U.S. House of Representatives Committee on Education and Labor

09/18/2024 | News release | Distributed by Public on 09/18/2024 16:10

Hearing Recap: Tipped Workers Edition

Today, the Workforce Protections Subcommittee held a hearing concerning the Biden-Harris administration's harmful rule that restricted the tip credit.
The tip credit is a tool used in the service industry to manage labor costs effectively and maximize take-home pay for tipped workers. Under this system, employers can count a portion of an employee's tips towards the employer's obligation to meet the federal minimum wage. This allows employers to give competitive wages to untipped backroom employees like dishwashers, while tipped workers remain well-paid. In fact, the median wage for full-service restaurant wait staff employees is around $27 per hour.

Chairman Kevin Kiley (R-CA) opened the hearing by exposing the shockwave that the tip credit rule has sent through the service industry. He stated, "There are over four million Americans working in tipped occupations, and they're telling us very clearly: don't take away the tip credit. In a recent survey, 90 percent of tipped employees said they prefer the current system."

The witness panel featured experts including Mr. Tom Boucher, CEO-Owner of Great NH Restaurants, Inc; Mr. Paul DeCamp, Member of Epstein, Becker & Green, P.C.; and Ms. Simone Barron, Co-Founder of the Full-Service Workers Alliance.

Each witness gave powerful testimony, but none surpassed Ms. Barron, who spoke on behalf of many service industry employees as a 36-year tipped worker herself. Her scathing opening remarks drew on her experience with Seattle's elimination of the tip credit, concluding:

I would dare any economist here to keep an eye on what's happening in my city, my home. Watch the business closures. Look at how many jobs we have to have. Measure how the cost of living goes up every time that wage goes up. And you tell me how this is helping me and workers like me because I can't.

The facts, the data, and verified testimony of workers with real industry experience all tell the same story. An overwhelming number of service workers support the current tipped credit system, and government-mandated wage hikes do not help workers, businesses, or customers. However, that didn't stop Democrats from claiming they know best about how others should earn a living, which continued to be a theme throughout the day.

As the hearing moved to questioning, Rep Eric Burlison (R-MO) picked up where Ms. Barron left off. He stated, "I would think that would be very demeaning, belittling, to have someone to be telling you, 'You just don't know what you're talking about…'"

"Absolutely," Ms.

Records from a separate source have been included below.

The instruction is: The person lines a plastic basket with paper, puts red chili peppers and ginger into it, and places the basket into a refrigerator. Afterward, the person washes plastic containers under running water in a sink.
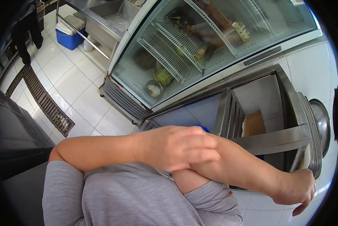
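A glass-door fridge (214, 79) fills the upper middle of the frame, its door closed and food on and below its racks. Below it, at centre right, stands an open metal stand (274, 140). At the upper left a person in dark trousers (27, 30) stands on the tiled floor. Metal trays (313, 139) lean together at the right edge. A blue cooler (70, 39) sits at the upper left. The right forearm (248, 165) slants across the lower right, and the left hand (176, 148), blurred, lies over it in the lower middle; whether it grips or only rests there I cannot tell. The right hand (299, 188) hangs loose and empty at the lower right, near the trays. Neither hand shows an item picked up, so no handling looks finished or under way; what remains cannot be judged. Smallest, a green cabbage (163, 77) sits low in the fridge beside a clear bowl (154, 83).
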Available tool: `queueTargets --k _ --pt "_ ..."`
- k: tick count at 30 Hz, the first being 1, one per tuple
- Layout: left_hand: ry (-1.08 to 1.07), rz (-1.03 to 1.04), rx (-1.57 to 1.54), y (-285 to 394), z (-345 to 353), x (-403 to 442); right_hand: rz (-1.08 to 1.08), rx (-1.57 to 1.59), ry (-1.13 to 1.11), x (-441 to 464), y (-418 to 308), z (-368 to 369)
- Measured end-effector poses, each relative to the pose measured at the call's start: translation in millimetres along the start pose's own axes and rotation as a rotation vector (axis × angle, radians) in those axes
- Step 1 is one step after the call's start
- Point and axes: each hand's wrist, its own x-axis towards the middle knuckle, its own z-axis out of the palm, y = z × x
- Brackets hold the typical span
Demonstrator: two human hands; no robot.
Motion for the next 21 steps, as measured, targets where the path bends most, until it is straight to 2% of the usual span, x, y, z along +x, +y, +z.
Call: queueTargets --k 1,5,7,10,12,13,14,17,19,21 --pt "-0.087 -0.100 -0.018 -1.1 -4.6 -10.8 0.038 0.024 0.025 0.4 -5.5 -1.6" --pt "-0.270 -0.145 0.031 -10.0 -9.8 -23.7 0.054 -0.045 0.044 -8.1 -10.0 -9.6" --pt "0.041 -0.042 0.008 -9.8 -0.5 -12.7 0.021 -0.013 -0.014 -7.0 -10.6 -14.9" --pt "0.053 0.016 -0.016 -11.7 -3.9 -1.2 -0.022 0.018 -0.101 -4.8 -8.8 -22.5" --pt "-0.031 -0.045 -0.046 -27.5 -12.1 -34.6 -0.036 0.018 -0.142 -7.2 -9.7 -24.2" --pt "-0.082 -0.221 -0.084 -22.5 -26.5 -22.8 -0.026 -0.028 -0.073 -10.7 -11.4 -28.4" --pt "-0.130 -0.400 -0.121 -39.4 -17.7 -63.4 -0.018 -0.075 -0.002 -14.2 -15.3 -30.4" --pt "-0.103 -0.391 0.017 -43.6 -22.3 -43.8 -0.007 -0.123 -0.016 -25.7 -22.1 -46.7" --pt "-0.053 -0.238 -0.047 -35.4 -14.0 -9.5 0.004 -0.068 0.035 -28.2 -30.4 -53.7" --pt "-0.154 -0.196 -0.004 -42.2 -13.8 -8.7 0.021 -0.011 0.091 -28.9 -39.2 -62.3"
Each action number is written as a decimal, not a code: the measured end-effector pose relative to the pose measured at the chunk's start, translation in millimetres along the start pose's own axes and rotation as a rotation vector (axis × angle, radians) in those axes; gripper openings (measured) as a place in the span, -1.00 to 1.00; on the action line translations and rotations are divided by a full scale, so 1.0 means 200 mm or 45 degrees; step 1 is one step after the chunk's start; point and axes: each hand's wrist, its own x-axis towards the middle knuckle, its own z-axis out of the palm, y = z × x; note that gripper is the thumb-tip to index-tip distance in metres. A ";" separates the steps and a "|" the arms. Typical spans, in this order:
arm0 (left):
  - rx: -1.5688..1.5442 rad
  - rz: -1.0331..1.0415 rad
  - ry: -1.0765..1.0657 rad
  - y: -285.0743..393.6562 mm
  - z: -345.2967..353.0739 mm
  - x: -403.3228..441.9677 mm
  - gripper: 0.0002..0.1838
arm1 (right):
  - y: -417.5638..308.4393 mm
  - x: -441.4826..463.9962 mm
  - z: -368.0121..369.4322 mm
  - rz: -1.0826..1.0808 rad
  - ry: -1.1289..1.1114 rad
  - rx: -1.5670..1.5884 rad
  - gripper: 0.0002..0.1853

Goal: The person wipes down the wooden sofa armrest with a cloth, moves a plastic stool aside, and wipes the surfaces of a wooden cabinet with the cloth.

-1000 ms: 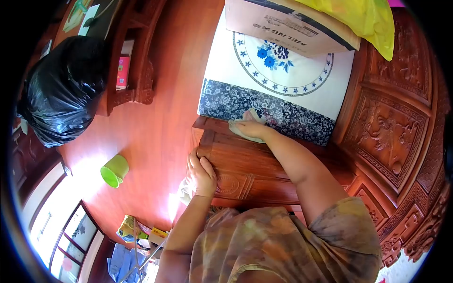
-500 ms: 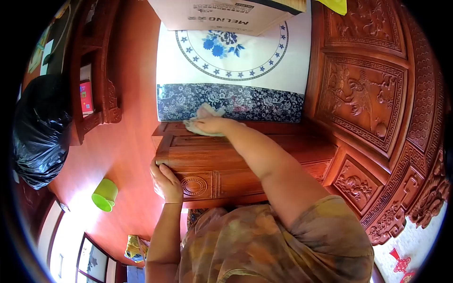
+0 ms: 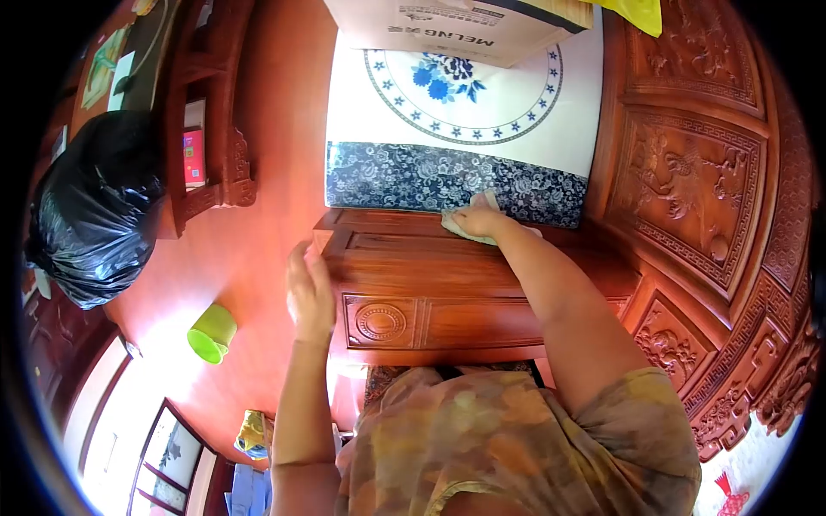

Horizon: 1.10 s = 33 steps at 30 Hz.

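My right hand [image 3: 478,218] presses a pale cloth [image 3: 461,227] at the line where the dark blue floral band [image 3: 387,176] of a mat meets bare wood. The wood belongs to a reddish-brown carved seat [image 3: 465,258] in front of me. Part of the cloth sticks out above the fingers and part lies beneath the hand. My left hand [image 3: 310,297] is beside the seat's left front corner, fingers stretched out, holding nothing; it looks slightly apart from the wood. Beyond the band, the mat [image 3: 361,103] is white with a blue flower circle.
A cardboard box [image 3: 447,30] stands on the mat's far part, with something yellow [image 3: 637,13] beside it. A carved wooden backrest [image 3: 688,181] rises on the right. On the left are a lime green bin [image 3: 212,334], a black plastic bag [image 3: 99,206] and a wooden cabinet [image 3: 211,103].
My right hand has slid the cloth rightward along the mat's front edge. My left hand has come off the seat's corner. The whole view has shifted slightly.
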 end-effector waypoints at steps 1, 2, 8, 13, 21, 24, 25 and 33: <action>0.013 0.023 -0.014 -0.02 0.05 0.03 -0.65 | -0.04 0.04 0.00 -0.099 -0.069 -0.031 -0.39; 0.037 0.072 -0.061 -0.03 0.10 0.06 -0.67 | -0.08 0.07 0.01 -0.198 -0.138 -0.062 -0.40; 0.262 0.020 -0.057 -0.01 0.16 0.07 -0.69 | -0.84 -0.03 -0.14 -0.764 -0.004 -0.121 -0.58; 0.264 -0.024 0.009 -0.01 0.17 0.05 -0.68 | -1.00 0.31 0.10 -1.004 -0.204 0.587 -0.50; 0.241 -0.051 -0.051 -0.01 0.16 0.06 -0.72 | -0.22 0.09 0.02 -0.665 -0.004 0.259 -0.37; 0.295 -0.080 -0.059 -0.01 0.17 0.06 -0.71 | -0.05 -0.06 -0.02 -0.383 0.078 0.256 -0.41; 0.289 -0.087 -0.051 -0.01 0.17 0.06 -0.71 | -0.02 -0.07 -0.04 -0.321 -0.008 0.148 -0.44; 0.323 -0.091 -0.044 0.01 0.16 0.06 -0.69 | -0.57 -0.12 -0.05 -1.010 0.299 0.035 -0.55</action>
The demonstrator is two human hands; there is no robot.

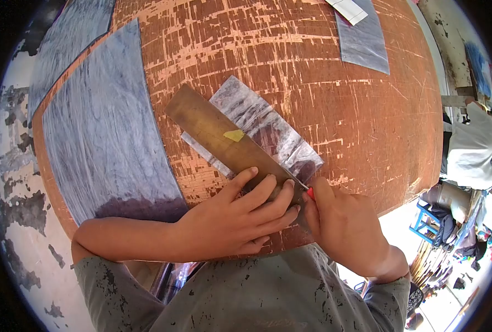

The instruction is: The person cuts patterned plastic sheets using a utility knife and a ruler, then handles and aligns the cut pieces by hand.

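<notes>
A flat brownish metal straightedge with a scrap of yellow tape lies slantwise across a glossy grey-streaked sheet. Strips of the sheet show on both sides of the metal. My left hand presses on the straightedge's near end, fingers spread on top. Close by, my right hand is closed around a small red-handled tool. Its thin metal shaft meets the straightedge's edge at the sheet's near corner. Most of the handle is hidden in my fingers, and the tip's shape is unclear.
The scored brown board spreads beneath everything. Large grey streaked sheets lie at left, and another grey piece with a white strip is at the far right. Beyond the board's right edge stands a blue stool among clutter.
</notes>
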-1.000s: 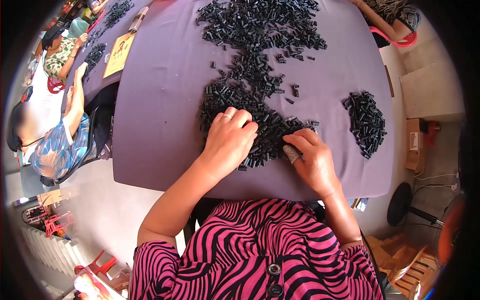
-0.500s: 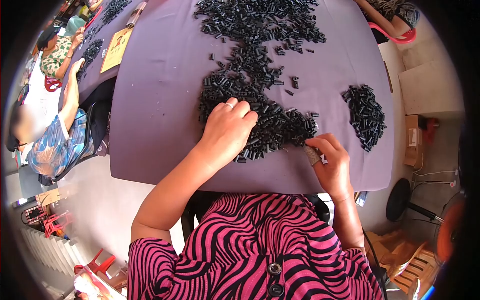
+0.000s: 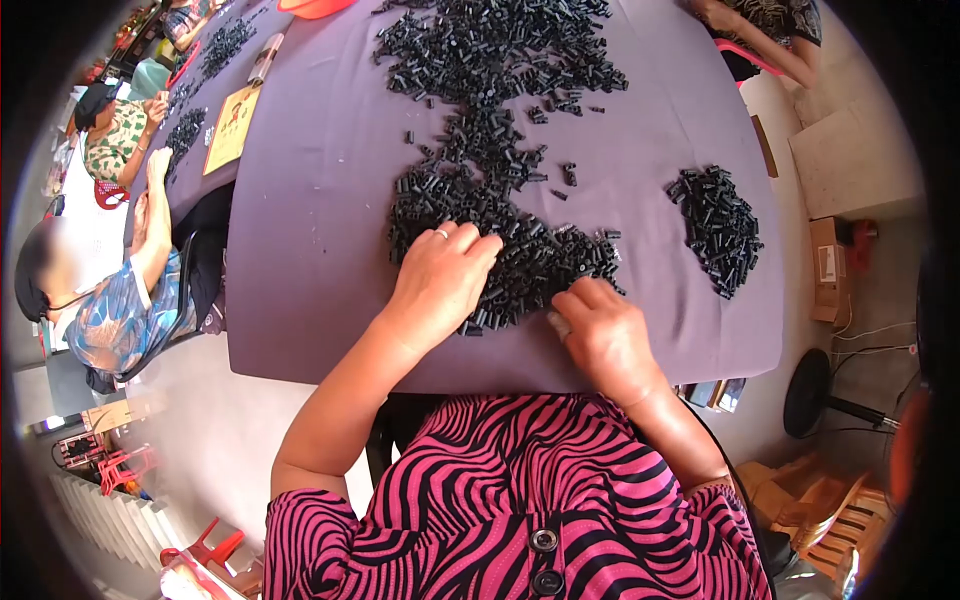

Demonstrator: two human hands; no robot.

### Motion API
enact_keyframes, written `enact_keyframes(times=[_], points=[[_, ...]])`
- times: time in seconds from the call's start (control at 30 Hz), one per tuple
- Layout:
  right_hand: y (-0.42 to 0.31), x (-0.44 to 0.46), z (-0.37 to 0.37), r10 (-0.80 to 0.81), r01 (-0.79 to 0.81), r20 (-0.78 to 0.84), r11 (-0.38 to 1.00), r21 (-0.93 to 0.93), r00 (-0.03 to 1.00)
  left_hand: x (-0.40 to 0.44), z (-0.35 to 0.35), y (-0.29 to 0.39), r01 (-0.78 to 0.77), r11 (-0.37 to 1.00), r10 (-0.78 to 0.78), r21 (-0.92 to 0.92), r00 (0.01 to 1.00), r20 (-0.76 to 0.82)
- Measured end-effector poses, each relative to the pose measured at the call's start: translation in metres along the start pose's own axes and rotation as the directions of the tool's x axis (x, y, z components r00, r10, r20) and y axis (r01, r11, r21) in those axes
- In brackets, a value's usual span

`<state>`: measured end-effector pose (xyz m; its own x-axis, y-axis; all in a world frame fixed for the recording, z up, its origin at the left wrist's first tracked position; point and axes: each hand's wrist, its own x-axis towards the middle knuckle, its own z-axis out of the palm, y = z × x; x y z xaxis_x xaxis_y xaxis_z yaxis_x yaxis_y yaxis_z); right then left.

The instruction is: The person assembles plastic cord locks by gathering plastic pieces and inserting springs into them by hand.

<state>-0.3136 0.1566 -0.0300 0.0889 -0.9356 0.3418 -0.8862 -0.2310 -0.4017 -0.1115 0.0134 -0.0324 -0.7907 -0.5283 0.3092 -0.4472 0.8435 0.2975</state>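
Observation:
A large pile of small black tube-shaped plastic pieces [image 3: 540,262] lies on the grey-purple tablecloth before me. My left hand [image 3: 445,278], with a ring on one finger, rests at the pile's left side. Its fingers curl down together among the pieces, and the fingertips are hidden. At the near right edge of the pile is my right hand [image 3: 608,335], fingers bent and drawn together, with a greyish wrap on one finger. Whatever it holds is too small or hidden to name. A separate heap of the same black pieces [image 3: 715,230] lies farther right.
More black pieces [image 3: 500,55] spread toward the far side of the table [image 3: 300,250]. A yellow printed sheet [image 3: 231,130] lies at the left. Co-workers sit along the left, one in a blue patterned shirt [image 3: 130,315]. Another person's arm [image 3: 765,45] shows at the far right.
My right hand has moved left and closer to my left hand along the pile's near edge. My left hand stays at the pile. The view has shifted slightly, showing a red-orange container at the top.

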Motion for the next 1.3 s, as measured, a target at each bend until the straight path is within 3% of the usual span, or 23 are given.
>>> enact_keyframes(times=[0.17, 0.37, 0.53, 0.63, 0.67, 0.73, 0.77, 0.83, 0.87, 0.97, 1.0, 1.03, 1.13, 1.3], points=[[-0.005, 0.000, 0.007, 0.028, -0.022, 0.083, 0.997, -0.068, 0.996, 0.000, -0.003, 0.002, -0.010, 1.000, 0.011, -0.023, 1.000, 0.019], [0.002, -0.001, 0.003, 0.009, -0.002, 0.114, 0.998, -0.058, 0.993, -0.003, -0.002, 0.005, 0.048, 0.969, -0.053, -0.243, 0.999, -0.011], [0.000, 0.001, 0.001, 0.026, -0.006, 0.197, 0.995, -0.099, 0.980, -0.002, -0.001, 0.006, 0.055, 0.976, -0.058, -0.213, 0.998, -0.008], [0.004, 0.003, 0.001, 0.022, -0.017, 0.212, 1.000, -0.024, 0.977, -0.003, -0.001, 0.007, 0.081, 0.950, -0.088, -0.301, 0.996, -0.009], [0.005, 0.003, -0.003, 0.049, -0.073, 0.219, 0.992, 0.103, 0.974, -0.003, -0.003, 0.008, 0.101, 0.928, -0.110, -0.358, 0.994, -0.004], [0.005, 0.004, -0.018, 0.099, -0.188, 0.255, 0.916, 0.355, 0.962, -0.007, -0.005, 0.009, 0.155, 0.859, -0.168, -0.488, 0.986, 0.018], [0.004, 0.004, -0.021, 0.188, -0.321, 0.321, 0.840, 0.437, 0.928, -0.010, -0.005, 0.010, 0.182, 0.828, -0.194, -0.530, 0.980, 0.034], [0.006, 0.006, -0.025, 0.331, -0.560, 0.465, 0.622, 0.547, 0.821, -0.009, -0.007, 0.015, 0.224, 0.760, -0.233, -0.610, 0.970, 0.067], [0.009, 0.004, -0.020, 0.349, -0.612, 0.503, 0.419, 0.671, 0.790, -0.008, -0.010, 0.019, 0.243, 0.730, -0.244, -0.639, 0.966, 0.088], [0.014, 0.010, -0.016, 0.318, -0.521, 0.476, 0.071, 0.851, 0.820, -0.004, -0.017, 0.033, 0.286, 0.649, -0.274, -0.705, 0.952, 0.134], [0.013, 0.013, -0.017, 0.299, -0.476, 0.452, 0.011, 0.879, 0.841, -0.004, -0.018, 0.037, 0.297, 0.630, -0.285, -0.718, 0.948, 0.142], [0.013, 0.015, -0.017, 0.292, -0.472, 0.446, 0.022, 0.881, 0.846, -0.004, -0.019, 0.039, 0.306, 0.612, -0.298, -0.729, 0.943, 0.146], [0.012, 0.018, -0.019, 0.279, -0.461, 0.429, 0.059, 0.885, 0.859, -0.010, -0.015, 0.040, 0.392, 0.144, -0.370, -0.909, 0.873, 0.318], [0.004, 0.020, -0.018, 0.255, -0.438, 0.397, 0.131, 0.889, 0.882, -0.018, -0.009, 0.038, 0.375, 0.163, -0.410, -0.913, 0.867, 0.283]])
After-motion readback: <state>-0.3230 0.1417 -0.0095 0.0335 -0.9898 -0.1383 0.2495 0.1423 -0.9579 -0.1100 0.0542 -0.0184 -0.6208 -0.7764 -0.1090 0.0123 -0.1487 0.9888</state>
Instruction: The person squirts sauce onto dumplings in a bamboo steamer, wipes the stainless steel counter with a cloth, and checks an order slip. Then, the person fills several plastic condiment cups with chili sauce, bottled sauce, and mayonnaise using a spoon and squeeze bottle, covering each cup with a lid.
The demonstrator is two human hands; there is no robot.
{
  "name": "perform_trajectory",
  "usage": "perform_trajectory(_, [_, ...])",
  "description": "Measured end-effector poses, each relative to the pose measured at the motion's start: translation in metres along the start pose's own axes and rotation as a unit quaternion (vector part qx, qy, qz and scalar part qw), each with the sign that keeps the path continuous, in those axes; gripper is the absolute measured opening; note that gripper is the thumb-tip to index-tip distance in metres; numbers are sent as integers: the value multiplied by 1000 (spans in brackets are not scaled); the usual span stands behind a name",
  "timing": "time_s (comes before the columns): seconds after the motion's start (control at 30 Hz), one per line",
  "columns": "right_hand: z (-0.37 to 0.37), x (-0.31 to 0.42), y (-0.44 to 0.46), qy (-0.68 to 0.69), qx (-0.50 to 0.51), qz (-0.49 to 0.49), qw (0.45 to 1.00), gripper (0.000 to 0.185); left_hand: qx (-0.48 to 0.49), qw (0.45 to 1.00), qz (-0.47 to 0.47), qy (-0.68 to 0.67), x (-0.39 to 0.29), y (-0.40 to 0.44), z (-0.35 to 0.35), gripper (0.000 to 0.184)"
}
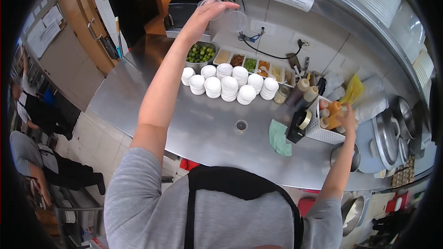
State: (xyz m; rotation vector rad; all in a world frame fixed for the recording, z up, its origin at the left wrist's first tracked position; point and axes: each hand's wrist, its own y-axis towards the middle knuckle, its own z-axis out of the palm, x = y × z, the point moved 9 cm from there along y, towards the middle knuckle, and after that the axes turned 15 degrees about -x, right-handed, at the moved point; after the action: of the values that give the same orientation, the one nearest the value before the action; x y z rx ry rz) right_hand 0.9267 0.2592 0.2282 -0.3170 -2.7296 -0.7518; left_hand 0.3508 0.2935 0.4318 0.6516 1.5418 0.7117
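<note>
My left hand (pixel 203 18) is raised over the far side of the counter, fingers closed on a clear plastic cup (pixel 236 21) that looks tilted. At the right, my right hand (pixel 347 120) reaches to the white basket (pixel 314 128), its fingers around an orange squeeze bottle (pixel 333 121). More squeeze bottles stand in the basket beside it. A small cup with dark contents (pixel 241 126) sits alone on the steel counter (pixel 207 131). Left of the basket lies a green cloth (pixel 279 137), next to a black tape dispenser (pixel 295 129).
Stacked white bowls (pixel 229 87) stand mid-counter, before trays of chopped toppings (pixel 250 64) and a bowl of green limes (pixel 200 53). An overhead shelf (pixel 341 0) holds plates. Pot lids (pixel 385 140) lie at right. Two people (pixel 37 159) are at far left.
</note>
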Motion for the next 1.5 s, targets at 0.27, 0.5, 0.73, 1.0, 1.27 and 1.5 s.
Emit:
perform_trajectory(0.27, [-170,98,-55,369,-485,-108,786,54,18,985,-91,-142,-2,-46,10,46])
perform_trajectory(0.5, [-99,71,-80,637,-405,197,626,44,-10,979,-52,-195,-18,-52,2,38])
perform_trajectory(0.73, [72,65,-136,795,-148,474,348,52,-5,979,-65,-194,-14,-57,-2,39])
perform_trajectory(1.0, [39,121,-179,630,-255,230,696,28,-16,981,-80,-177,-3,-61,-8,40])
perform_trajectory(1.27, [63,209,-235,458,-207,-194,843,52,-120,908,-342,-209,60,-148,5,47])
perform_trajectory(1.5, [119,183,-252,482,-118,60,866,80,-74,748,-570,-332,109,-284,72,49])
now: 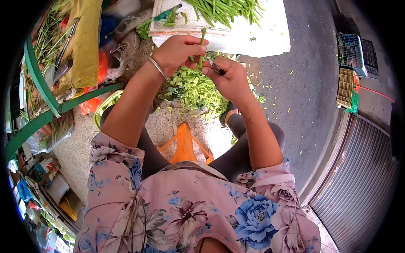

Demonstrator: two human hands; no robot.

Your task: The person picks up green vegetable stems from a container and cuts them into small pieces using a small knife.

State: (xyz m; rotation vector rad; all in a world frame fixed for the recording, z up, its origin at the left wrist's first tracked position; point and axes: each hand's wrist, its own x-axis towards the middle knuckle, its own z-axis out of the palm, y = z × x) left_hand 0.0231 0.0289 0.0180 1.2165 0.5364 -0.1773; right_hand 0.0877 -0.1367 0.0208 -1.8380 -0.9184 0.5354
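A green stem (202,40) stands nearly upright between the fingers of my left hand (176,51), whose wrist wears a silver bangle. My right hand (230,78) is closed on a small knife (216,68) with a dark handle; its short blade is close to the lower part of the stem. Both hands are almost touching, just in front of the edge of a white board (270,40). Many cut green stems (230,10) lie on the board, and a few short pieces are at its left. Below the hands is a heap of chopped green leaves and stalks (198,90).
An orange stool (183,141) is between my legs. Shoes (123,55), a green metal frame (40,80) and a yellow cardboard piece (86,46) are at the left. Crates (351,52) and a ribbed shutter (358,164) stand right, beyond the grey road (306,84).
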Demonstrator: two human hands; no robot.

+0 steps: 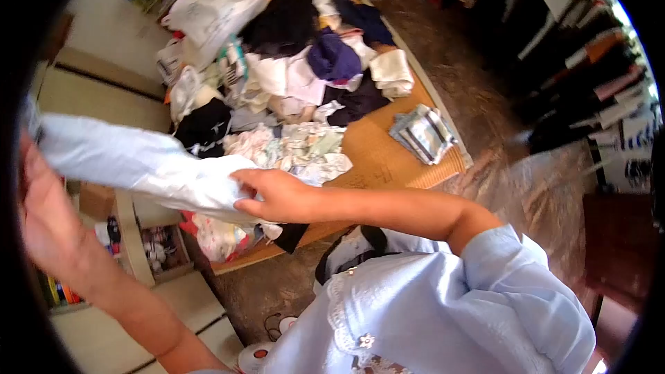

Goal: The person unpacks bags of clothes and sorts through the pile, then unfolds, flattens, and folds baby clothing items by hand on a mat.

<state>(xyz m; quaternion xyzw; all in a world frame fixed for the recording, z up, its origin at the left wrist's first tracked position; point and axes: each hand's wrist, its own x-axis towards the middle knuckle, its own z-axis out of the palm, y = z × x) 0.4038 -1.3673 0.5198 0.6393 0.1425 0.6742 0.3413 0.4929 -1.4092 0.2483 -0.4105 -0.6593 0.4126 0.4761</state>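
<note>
A pale blue and white piece of clothing (149, 159) is stretched sideways in front of me, above the near left edge of the table. My right hand (273, 194) pinches its right end between thumb and fingers. At the far left of the view, my left hand (48, 215) is raised at the other end, its fingertips partly cut off by the dark rim of the picture but closed on the cloth. Behind the cloth lies a big heap of mixed clothes (284, 83). A folded plaid garment (426, 135) rests apart at the table's right corner.
The clothes lie on a low wooden table (377, 149). Pale cabinets (104, 100) stand on the left, with an open compartment of small items (163, 246). Many hanging clothes (589, 48) line the right side. The floor (443, 34) has a brown marbled look.
</note>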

Barron agreed, adding that it is "completely weird to me" when supporters of the Biden-Harris rule and those who oppose the tip credit, such as a fellow witness, claim to be the voice of restaurant industry workers without having ever worked a tipped job.

Nevertheless, Democrat critics incorrectly suggested that, among other things, the tip credit is a "subminimum wage." Chairwoman Virginia Foxx (R-NC) contested that phrase in an exchange with Ms. Barron, asking, "Do you believe it's a fair characterization of the wages earned by tipped workers?"
Ms. Barron responded, "No … It's a mutually beneficial economic tool to keep a restaurant sustainable, to keep tipped-workers making high above the minimum wage, and to keep back-of-the-house workers making competitive wages." Again, the median full-service restaurant wait staff employee makes $27 an hour.

An extra burdensome layer to the nationwide attack on the tip credit is the Biden-Harris "80/20/30" rule. The rule effectively required employers meticulously to track when employees are doing tip-producing work and when they are not. Rep. Glenn Grothman (R-WI) recognized that the rule is an operational nightmare and asked Mr. Boucher to offer his thoughts.

"We did it as best as we could, but I would have to hire someone, literally, to stand there and keep track of every two minutes-someone is rolling silverware," explained Mr. Boucher. These new operational burdens add up to less growth and more joblessness, as we've seen in cities without a tip credit like Seattle and Washington, DC.

Bottom Line: Committee Republicans agree with the overwhelming majority of workers: you should keep your tips.